### Try it
Scan the records for the string "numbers"; copy each line where it occurs.

[Dataset content]

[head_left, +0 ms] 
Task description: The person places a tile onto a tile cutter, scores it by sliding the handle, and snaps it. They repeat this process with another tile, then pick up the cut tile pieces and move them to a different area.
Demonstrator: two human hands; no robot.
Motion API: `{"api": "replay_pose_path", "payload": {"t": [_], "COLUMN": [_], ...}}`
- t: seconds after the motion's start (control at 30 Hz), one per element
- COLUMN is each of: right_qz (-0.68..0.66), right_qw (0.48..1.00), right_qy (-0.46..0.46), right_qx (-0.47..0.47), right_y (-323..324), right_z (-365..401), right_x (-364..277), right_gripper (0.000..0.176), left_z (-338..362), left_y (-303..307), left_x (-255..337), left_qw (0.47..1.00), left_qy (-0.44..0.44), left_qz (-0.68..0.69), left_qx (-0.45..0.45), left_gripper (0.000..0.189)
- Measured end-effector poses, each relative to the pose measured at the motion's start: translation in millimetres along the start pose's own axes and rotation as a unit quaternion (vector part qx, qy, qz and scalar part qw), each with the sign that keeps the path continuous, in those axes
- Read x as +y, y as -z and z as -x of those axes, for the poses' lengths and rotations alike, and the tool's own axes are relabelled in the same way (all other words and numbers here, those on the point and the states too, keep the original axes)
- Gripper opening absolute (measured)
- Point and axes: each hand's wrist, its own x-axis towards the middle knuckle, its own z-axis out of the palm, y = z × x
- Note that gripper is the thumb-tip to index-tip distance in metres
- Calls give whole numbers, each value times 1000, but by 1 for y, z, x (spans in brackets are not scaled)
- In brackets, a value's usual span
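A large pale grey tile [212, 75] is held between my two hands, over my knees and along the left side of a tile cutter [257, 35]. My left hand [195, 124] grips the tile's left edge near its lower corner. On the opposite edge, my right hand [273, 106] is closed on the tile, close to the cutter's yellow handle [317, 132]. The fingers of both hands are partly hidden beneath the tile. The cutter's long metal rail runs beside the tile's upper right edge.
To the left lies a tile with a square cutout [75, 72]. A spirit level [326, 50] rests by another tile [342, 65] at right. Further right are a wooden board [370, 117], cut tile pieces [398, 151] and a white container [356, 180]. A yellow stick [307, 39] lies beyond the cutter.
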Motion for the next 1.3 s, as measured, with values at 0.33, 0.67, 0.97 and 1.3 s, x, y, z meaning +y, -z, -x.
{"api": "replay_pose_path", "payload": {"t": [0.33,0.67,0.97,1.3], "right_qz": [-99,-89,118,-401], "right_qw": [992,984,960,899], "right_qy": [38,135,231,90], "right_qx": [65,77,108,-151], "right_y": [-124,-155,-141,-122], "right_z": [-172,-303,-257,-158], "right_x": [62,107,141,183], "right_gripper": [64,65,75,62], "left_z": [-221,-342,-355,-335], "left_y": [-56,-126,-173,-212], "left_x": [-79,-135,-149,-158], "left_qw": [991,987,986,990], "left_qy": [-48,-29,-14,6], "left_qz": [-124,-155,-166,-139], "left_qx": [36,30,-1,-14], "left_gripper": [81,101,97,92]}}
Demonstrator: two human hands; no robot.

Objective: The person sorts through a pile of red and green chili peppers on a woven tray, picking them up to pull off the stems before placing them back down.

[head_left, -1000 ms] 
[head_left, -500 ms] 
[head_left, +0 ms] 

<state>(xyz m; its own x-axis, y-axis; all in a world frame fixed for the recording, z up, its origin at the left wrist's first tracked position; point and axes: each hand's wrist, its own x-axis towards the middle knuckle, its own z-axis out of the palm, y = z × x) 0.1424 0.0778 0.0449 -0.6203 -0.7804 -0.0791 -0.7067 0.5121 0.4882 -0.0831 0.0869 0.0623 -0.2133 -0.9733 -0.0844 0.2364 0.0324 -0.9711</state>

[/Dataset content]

### Written reply
- Read x as +y, y as -z and z as -x of those axes, for the poses' lengths and rotations alike, and the tool's own axes are relabelled in the same way (all other words and numbers here, those on the point and the states too, keep the original axes)
- Calls give whole numbers, each value times 1000, but by 1 for y, z, x (spans in brackets are not scaled)

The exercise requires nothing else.